Vasoactive intestinal polypeptide receptor 1 also known as VPAC_{1}, is a protein, that in humans is encoded by the VIPR1 gene. VPAC_{1} is expressed in the brain (cerebral cortex, hippocampus, amygdala), lung, prostate, peripheral blood leukocytes, liver, small intestine, heart, spleen, placenta, kidney, thymus and testis.

== Function ==

VPAC_{1} is a receptor for vasoactive intestinal peptide (VIP), a small neuropeptide. Vasoactive intestinal peptide is involved in smooth muscle relaxation, exocrine and endocrine secretion, and water and ion flux in lung and intestinal epithelia. Its actions are effected through integral membrane receptors associated with a guanine nucleotide binding protein which activates adenylate cyclase.

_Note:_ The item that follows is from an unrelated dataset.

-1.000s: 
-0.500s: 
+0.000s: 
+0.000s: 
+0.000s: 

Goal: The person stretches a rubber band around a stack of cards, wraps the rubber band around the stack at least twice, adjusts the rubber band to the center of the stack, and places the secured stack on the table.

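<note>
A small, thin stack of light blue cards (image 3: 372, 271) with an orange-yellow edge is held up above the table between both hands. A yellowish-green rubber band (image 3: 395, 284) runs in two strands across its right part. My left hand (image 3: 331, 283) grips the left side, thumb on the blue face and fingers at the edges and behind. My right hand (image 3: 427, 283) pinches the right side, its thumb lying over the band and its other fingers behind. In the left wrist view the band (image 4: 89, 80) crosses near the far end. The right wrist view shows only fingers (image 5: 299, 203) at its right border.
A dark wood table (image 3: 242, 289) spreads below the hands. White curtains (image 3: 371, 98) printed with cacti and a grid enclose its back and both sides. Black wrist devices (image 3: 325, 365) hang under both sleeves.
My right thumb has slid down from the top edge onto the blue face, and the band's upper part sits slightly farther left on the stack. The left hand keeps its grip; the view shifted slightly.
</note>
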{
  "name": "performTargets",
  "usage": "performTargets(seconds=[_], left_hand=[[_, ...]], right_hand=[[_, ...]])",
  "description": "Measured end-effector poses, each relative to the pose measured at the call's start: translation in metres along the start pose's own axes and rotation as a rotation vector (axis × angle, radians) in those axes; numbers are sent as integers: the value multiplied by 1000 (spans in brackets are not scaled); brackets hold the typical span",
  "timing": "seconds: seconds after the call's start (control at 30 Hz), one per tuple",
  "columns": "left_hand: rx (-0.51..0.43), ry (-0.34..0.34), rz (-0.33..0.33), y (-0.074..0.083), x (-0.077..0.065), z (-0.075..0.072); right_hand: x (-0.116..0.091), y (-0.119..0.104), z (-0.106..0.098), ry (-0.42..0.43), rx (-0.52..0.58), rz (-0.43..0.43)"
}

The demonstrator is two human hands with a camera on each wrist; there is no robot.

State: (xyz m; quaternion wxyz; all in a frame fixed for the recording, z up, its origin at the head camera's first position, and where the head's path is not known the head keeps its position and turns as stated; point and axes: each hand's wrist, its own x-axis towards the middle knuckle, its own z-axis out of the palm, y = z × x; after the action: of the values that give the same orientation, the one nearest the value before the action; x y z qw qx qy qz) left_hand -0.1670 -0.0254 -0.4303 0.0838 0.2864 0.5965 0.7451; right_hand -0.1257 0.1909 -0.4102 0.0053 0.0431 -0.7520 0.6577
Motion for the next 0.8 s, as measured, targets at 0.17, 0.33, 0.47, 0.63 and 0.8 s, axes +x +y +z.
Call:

VIP acts in an autocrine fashion via VPAC_{1}1 to inhibit megakaryocyte proliferation and induce proplatelet formation.

== Clinical significance ==
Patients with idiopathic achalasia show a significant difference in the distribution of SNPs affecting VIPR1.

VIP and PACAP levels were decreased in anterior vaginal wall of stress urinary incontinence and pelvic organ prolapse patients, they may participate in the pathophysiology of these diseases.